Watch for the official ARC Prize 2024 paper coming Dec 6. We're going to be overviewing all the new AI reasoning code and approaches open sourced via the competition [3].

[1] https://deepmind.google/discover/blog/ai-solves-imo-problems...

[2] https://github.com/ekinakyurek/marc

[3] https://x.com/arcprize

aithrowawaycomm · a year ago

I am a bit uncertain about the rules of the ARC-AGI contest, but would this program count?

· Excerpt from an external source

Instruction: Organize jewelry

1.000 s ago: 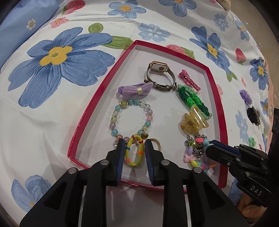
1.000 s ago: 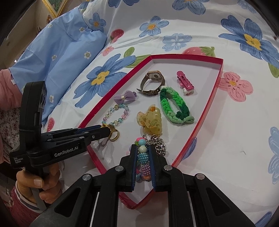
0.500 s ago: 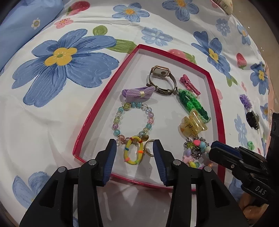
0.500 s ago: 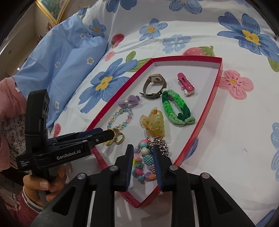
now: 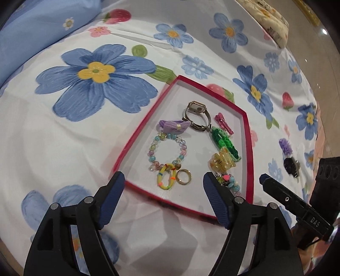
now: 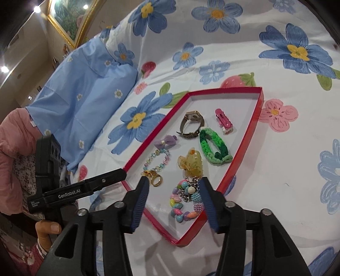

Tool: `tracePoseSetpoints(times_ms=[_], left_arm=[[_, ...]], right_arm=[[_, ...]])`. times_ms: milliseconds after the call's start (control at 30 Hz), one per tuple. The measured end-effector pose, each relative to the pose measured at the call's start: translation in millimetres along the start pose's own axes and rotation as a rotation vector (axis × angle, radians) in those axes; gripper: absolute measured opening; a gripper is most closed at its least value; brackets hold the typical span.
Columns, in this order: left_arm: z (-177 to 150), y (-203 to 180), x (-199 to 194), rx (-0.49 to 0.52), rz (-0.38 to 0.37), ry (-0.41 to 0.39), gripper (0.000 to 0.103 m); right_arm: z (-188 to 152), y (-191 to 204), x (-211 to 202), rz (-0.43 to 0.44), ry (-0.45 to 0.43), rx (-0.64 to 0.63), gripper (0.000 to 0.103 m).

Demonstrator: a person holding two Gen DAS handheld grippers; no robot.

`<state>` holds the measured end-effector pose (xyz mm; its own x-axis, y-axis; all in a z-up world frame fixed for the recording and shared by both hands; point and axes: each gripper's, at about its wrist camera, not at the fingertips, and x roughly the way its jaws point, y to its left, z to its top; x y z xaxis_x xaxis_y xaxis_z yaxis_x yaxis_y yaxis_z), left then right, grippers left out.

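Observation:
A red-rimmed tray (image 5: pixel 136 138) (image 6: pixel 244 146) lies on the flowered bedsheet. In it are a watch (image 5: pixel 196 115), a purple bow (image 5: pixel 173 125), a pastel bead bracelet (image 5: pixel 167 150), a yellow hair tie (image 5: pixel 165 178), a gold ring (image 5: pixel 183 177), a green braided band (image 6: pixel 214 148), a pink clip (image 6: pixel 223 121), a yellow claw clip (image 6: pixel 191 166) and a colourful bead-and-chain bracelet (image 6: pixel 186 200). My left gripper (image 5: pixel 163 178) is open and empty above the tray's near edge. My right gripper (image 6: pixel 174 184) is open over the bead-and-chain bracelet, not holding it.
A purple flower clip (image 5: pixel 285 146) and a black clip (image 5: pixel 291 166) lie on the sheet right of the tray. A blue pillow (image 6: pixel 85 102) lies at the left. A framed picture (image 6: pixel 70 19) hangs behind.
My left gripper let go of the yellow hair tie, opened wide and drew back. My right gripper released the bead-and-chain bracelet into the tray and opened.

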<state>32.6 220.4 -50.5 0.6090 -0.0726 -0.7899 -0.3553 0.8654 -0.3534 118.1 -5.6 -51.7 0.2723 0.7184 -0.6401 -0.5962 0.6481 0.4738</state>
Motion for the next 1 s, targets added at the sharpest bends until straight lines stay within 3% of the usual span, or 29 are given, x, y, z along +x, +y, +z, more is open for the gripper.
tracePoseSetpoints(times_ms=[100,267,600,833,1000], left_arm=[[-7.6,2.3,-8.6,-0.007,0.001,-0.009,0.084],[-25.4,-0.6,-23.4,0.018,0.033,-0.027,0.085],[-49.8,-8.6,-35.9,0.032,0.038,-0.031,0.089],[-55.3,-16.4,-48.9,0.058,0.056,-0.044,0.091],[-45.1,-29.4,-70.2,0.114,0.062,-0.101,0.091]], right_arm=[[-1.9,2.3,-4.8,0.012,-0.015,0.003,0.058],[-9.8,5.7,-14.7,0.024,-0.041,0.011,0.066],[-28.3,6.2,-26.9,0.021,-0.075,0.02,0.066],[-34.5,9.9,-41.7,-0.04,-0.129,-0.01,0.068],[-24.4,28.1,-60.2,-0.087,-0.161,-0.102,0.074]])
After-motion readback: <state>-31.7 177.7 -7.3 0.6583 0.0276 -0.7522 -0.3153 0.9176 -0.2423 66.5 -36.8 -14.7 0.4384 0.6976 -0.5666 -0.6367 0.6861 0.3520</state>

A good chunk of the logic of ARC is essentially hardcoded, including a Python function that checks whether or not the proposed solution makes sense.

The point of the contest is to measure intelligence in general-purpose AI systems: it does not seem in the spirit of the contest that this AI would completely fail if the test was presented on a hexagonal grid.

0x1064 · a year ago

The point in the contest is to measure an algorithms ability to solve ARC problems specifically, no one believes that it's general-purpose AI. They're highly contrived problems by design.

razodactyl · a year ago

Majority of ARC can be gamed / hard-coded, no doubt about it.

The real pressure is the private hold-out set and the variations that can be added to counter this aspect.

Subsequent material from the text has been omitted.